A fisherman has been bitten by a shark in the Bahamas.
George Keywood was wading in the waters off Great Exuma on March 2 when he landed a fish which piqued the interest of several sharks in the area.
“It was surreal. I’d released the fish I’d just caught and was washing some slime off my hand in the water. The next thing I know there’s this thing banging against my leg. Then it went for my hand. It was a bit of a blur – there was a lot of blood,” he told Kent Live.
While the wound to his left calf was superficial, the shark bite to his hand caused nerve damage.

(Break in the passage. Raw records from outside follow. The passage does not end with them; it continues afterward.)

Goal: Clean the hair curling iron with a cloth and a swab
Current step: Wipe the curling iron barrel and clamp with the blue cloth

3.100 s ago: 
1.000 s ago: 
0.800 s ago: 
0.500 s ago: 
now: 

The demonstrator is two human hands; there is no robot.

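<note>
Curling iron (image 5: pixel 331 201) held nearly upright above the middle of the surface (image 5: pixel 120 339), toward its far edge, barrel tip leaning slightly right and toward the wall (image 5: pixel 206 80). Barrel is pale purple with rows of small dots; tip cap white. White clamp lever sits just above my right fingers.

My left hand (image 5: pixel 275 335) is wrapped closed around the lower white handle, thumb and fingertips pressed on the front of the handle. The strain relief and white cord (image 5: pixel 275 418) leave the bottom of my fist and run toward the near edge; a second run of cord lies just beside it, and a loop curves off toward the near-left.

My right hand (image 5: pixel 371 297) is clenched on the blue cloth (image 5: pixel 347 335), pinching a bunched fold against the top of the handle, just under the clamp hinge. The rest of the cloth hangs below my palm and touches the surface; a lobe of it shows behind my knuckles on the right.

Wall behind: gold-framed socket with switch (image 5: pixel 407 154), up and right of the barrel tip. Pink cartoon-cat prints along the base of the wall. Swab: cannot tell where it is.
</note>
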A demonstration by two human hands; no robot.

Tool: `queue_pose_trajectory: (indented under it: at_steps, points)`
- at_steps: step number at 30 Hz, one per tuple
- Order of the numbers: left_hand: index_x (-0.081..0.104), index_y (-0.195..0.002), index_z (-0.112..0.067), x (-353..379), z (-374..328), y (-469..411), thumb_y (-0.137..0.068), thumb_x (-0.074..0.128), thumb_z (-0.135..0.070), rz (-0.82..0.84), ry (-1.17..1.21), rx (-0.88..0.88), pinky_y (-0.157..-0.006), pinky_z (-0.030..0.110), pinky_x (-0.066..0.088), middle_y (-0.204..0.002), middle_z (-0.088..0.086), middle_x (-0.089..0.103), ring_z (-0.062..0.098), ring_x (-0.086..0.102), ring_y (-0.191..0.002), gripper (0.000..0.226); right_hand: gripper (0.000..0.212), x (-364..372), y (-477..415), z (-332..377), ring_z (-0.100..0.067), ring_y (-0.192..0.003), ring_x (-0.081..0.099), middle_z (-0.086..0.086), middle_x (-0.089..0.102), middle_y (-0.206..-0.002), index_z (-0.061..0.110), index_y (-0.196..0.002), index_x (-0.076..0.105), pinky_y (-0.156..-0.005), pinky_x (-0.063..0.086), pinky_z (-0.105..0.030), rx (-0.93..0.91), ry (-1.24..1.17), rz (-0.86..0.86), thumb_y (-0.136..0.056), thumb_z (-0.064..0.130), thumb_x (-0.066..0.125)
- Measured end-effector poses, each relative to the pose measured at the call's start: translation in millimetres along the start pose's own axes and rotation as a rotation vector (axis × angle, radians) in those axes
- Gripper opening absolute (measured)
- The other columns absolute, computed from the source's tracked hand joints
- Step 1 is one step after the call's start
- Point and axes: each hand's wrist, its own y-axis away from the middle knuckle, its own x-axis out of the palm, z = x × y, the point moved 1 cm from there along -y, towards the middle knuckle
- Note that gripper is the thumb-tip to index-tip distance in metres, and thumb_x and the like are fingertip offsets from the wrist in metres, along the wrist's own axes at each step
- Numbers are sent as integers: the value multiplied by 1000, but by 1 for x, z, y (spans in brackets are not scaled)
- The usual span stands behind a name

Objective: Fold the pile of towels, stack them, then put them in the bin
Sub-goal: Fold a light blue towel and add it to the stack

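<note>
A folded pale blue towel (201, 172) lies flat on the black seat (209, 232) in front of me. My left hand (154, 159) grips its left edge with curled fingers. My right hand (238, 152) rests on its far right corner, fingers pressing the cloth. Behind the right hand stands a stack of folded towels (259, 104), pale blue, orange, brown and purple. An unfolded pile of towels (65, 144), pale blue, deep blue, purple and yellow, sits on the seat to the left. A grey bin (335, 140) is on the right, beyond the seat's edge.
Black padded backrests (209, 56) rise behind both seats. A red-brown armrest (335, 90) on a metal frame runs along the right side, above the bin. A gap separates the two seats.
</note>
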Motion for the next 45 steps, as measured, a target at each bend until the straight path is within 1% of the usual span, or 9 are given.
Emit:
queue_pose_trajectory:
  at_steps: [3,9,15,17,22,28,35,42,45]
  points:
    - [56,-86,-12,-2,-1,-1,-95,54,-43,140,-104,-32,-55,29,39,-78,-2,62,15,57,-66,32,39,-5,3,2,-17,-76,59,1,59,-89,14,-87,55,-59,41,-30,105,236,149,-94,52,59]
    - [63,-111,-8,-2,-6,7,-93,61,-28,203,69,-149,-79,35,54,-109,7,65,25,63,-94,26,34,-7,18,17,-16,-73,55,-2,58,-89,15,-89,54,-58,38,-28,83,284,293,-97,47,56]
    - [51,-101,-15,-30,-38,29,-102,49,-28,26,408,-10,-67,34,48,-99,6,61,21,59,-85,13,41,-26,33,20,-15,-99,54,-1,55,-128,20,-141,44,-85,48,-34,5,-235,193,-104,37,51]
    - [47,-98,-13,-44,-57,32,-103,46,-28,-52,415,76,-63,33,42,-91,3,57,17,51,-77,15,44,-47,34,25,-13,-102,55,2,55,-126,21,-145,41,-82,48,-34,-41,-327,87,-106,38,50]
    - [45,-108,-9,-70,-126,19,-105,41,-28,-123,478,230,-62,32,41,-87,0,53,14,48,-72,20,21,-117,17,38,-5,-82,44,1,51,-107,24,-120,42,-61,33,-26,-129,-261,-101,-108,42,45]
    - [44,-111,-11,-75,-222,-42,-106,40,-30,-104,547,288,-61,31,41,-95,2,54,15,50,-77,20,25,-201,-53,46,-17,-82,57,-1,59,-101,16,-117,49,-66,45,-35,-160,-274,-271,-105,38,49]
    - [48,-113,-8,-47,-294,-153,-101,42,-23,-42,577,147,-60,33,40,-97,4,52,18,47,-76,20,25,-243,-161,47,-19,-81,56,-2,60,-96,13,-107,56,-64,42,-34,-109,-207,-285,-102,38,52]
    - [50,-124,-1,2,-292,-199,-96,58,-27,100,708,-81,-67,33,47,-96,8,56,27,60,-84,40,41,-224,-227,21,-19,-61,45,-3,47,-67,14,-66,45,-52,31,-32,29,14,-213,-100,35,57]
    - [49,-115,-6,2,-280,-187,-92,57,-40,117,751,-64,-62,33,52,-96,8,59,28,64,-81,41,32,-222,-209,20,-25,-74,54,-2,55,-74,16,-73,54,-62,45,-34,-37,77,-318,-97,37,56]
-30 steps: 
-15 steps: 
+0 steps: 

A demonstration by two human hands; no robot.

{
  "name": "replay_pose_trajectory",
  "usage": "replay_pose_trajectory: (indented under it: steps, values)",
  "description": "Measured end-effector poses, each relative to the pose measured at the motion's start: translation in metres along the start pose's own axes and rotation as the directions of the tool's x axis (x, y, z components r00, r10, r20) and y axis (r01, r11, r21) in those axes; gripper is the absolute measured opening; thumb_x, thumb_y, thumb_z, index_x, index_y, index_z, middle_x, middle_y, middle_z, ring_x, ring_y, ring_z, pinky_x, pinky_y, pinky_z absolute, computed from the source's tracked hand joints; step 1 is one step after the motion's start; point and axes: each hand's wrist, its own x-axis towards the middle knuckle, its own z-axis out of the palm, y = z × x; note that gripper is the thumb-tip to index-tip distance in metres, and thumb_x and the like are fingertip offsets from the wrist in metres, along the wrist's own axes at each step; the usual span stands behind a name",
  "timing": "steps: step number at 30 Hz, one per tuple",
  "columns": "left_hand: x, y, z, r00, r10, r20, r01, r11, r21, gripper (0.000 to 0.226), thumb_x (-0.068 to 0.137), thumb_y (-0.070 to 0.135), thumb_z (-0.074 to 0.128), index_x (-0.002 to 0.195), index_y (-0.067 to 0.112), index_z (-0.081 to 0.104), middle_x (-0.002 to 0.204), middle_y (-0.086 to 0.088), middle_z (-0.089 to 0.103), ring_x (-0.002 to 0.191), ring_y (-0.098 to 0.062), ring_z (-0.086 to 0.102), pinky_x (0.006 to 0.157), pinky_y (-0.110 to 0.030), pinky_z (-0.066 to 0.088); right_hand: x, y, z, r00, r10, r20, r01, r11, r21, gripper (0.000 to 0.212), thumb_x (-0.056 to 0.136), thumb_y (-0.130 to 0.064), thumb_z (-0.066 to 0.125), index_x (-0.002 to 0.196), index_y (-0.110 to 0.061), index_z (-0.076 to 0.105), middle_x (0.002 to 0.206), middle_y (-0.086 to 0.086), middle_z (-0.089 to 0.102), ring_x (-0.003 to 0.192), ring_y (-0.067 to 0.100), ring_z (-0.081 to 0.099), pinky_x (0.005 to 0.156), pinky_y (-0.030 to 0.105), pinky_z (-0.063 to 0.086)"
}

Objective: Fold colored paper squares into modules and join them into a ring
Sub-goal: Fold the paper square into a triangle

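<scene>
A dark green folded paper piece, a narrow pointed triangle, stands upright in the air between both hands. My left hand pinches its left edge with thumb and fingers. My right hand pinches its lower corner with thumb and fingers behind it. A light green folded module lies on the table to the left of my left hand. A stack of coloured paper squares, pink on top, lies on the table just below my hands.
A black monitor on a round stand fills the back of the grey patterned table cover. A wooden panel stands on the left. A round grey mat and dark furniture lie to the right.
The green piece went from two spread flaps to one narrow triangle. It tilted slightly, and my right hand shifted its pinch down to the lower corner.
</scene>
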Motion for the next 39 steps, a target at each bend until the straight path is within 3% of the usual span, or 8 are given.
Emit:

Although he was in a lot of pain, he was able to make it back to the boat and after a 20-minute ride, he made it to a local hospital.
Unfortunately, they were unable to provide the specialized treatment needed for the nerve damage on his left hand. He then flew to Nassau to see a specialist.
Mr. Keywood will need continued treatment for the nerve damage, and will be consulting a plastic surgeon at Queen Victoria Hospital in East Grinstead.
However, things could have been worse. He said the Nassau specialist “told me he dealt with about two shark attacks a year – the last lemon shark one took someone’s forearm off.”
Lemon sharks have been known to feed in packs and are drawn to blood and the release of bodily fluids from prey.
The sharks’ method of attack involves a charge at speed with several forward bites to grasp the prey. Once the prey has been gripped, the sharks will then shake their heads from side to side to tear off bite-sized food chunks
Lemon sharks are normally not considered a threat to humans but, like all sharks, they should be watched and their boundaries respected.
“They had been hanging around earlier in the week but didn’t seem like a threat, but I’ve seen things since (the bite) which would have made me think twice about getting so close to them,” Keywood said.
There have been a total of 15 shark attack bites in 2017, 1 of which was fatal; 4 were reported in the US, all which occurred in Florida. Five have been reported in Australia, one with no injury.